__Exercise aim__: Exactness is required. Restate every entry as written.
⟨
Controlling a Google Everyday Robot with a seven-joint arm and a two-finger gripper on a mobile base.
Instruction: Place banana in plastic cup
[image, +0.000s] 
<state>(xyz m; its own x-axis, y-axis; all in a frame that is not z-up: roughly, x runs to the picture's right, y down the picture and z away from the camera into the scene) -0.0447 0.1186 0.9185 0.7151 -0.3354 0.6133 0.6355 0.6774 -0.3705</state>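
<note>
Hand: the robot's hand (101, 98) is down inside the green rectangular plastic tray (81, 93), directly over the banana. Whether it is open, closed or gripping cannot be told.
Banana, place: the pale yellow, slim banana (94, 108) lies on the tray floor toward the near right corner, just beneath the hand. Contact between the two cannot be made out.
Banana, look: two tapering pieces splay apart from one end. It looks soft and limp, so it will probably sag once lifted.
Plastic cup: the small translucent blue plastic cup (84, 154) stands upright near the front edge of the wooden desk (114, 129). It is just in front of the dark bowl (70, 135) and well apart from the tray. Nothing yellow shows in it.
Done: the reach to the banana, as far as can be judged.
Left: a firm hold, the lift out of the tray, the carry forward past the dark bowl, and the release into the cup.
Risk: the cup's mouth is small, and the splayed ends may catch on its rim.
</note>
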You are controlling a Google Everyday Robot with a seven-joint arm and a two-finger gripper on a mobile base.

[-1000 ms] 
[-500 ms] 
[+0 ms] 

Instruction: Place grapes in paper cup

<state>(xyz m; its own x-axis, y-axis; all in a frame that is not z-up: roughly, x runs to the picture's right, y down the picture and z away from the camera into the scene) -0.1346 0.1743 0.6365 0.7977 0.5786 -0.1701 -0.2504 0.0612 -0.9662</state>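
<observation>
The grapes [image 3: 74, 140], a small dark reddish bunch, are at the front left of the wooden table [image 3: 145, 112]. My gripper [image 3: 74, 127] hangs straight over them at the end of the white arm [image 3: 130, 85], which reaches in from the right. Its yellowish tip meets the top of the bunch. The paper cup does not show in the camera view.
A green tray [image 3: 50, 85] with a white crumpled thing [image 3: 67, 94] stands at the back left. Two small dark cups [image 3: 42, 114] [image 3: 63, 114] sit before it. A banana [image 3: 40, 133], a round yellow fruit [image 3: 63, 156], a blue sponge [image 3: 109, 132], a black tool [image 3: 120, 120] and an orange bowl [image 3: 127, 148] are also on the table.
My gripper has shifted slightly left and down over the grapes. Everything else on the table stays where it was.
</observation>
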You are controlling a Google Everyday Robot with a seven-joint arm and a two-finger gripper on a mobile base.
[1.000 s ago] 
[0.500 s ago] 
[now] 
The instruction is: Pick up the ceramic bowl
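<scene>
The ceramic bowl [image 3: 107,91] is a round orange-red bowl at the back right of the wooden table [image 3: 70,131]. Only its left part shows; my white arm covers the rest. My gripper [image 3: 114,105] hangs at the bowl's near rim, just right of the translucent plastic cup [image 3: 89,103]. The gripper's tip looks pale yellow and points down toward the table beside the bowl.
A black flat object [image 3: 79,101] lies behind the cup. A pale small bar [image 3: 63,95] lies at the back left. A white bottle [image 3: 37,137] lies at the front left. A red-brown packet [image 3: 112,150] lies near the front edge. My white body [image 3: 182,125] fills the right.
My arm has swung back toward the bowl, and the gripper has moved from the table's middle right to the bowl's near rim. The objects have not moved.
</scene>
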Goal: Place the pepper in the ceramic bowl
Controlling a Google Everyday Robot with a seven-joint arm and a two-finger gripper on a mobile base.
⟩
__Output of the exercise__:
Controlling a Google Everyday Robot with a seven-joint arm and a two-finger gripper on a mobile base.
Instruction: Place banana in plastic cup
[image, +0.000s] 
<state>(xyz m; its own x-axis, y-axis; all in a frame that is not z-up: roughly, x runs to the picture's right, y down the picture and z away from the camera into the scene) -0.0447 0.1186 0.9185 0.7151 -0.3354 0.6133 0.6355 0.6774 -0.3705</state>
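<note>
Hand: the robot's hand (101, 98) is down inside the green rectangular plastic tray (81, 93), directly over the banana. Whether it is open, closed or gripping cannot be told.
Banana, place: the pale yellow, slim banana (94, 108) lies on the tray floor toward the near right corner, just beneath the hand. Contact between the two cannot be made out.
Banana, look: two tapering pieces splay apart from one end. It looks soft and limp, so it will probably sag once lifted.
Plastic cup: the small translucent blue plastic cup (84, 154) stands upright near the front edge of the wooden desk (114, 129). It is just in front of the dark bowl (70, 135) and well apart from the tray. Nothing yellow shows in it.
Done: the reach to the banana, as far as can be judged.
Left: a firm hold, the lift out of the tray, the carry forward past the dark bowl, and the release into the cup.
Risk: the cup's mouth is small, and the splayed ends may catch on its rim.
</note>
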You are controlling a Google Everyday Robot with a seven-joint arm and a two-finger gripper on a mobile base.

[-1000 ms] 
[-500 ms] 
[+0 ms] 

Instruction: Place grapes in paper cup

<state>(xyz m; its own x-axis, y-axis; all in a frame that is not z-up: roughly, x runs to the picture's right, y down the picture and z away from the camera into the scene) -0.1346 0.1743 0.6365 0.7977 0.5786 -0.1701 -0.2504 0.0612 -0.9662</state>
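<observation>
The grapes [image 3: 74, 140], a small dark reddish bunch, are at the front left of the wooden table [image 3: 145, 112]. My gripper [image 3: 74, 127] hangs straight over them at the end of the white arm [image 3: 130, 85], which reaches in from the right. Its yellowish tip meets the top of the bunch. The paper cup does not show in the camera view.
A green tray [image 3: 50, 85] with a white crumpled thing [image 3: 67, 94] stands at the back left. Two small dark cups [image 3: 42, 114] [image 3: 63, 114] sit before it. A banana [image 3: 40, 133], a round yellow fruit [image 3: 63, 156], a blue sponge [image 3: 109, 132], a black tool [image 3: 120, 120] and an orange bowl [image 3: 127, 148] are also on the table.
My gripper has shifted slightly left and down over the grapes. Everything else on the table stays where it was.
</observation>
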You are controlling a Google Everyday Robot with a seven-joint arm and a two-finger gripper on a mobile base.
[1.000 s ago] 
[0.500 s ago] 
[now] 
The instruction is: Pick up the ceramic bowl
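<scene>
The ceramic bowl [image 3: 107,91] is a round orange-red bowl at the back right of the wooden table [image 3: 70,131]. Only its left part shows; my white arm covers the rest. My gripper [image 3: 114,105] hangs at the bowl's near rim, just right of the translucent plastic cup [image 3: 89,103]. The gripper's tip looks pale yellow and points down toward the table beside the bowl.
A black flat object [image 3: 79,101] lies behind the cup. A pale small bar [image 3: 63,95] lies at the back left. A white bottle [image 3: 37,137] lies at the front left. A red-brown packet [image 3: 112,150] lies near the front edge. My white body [image 3: 182,125] fills the right.
My arm has swung back toward the bowl, and the gripper has moved from the table's middle right to the bowl's near rim. The objects have not moved.
</scene>
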Goal: Place the pepper in the ceramic bowl
Controlling a Google Everyday Robot with a seven-joint arm and a two-finger gripper on a mobile base.

Work on this exercise is done.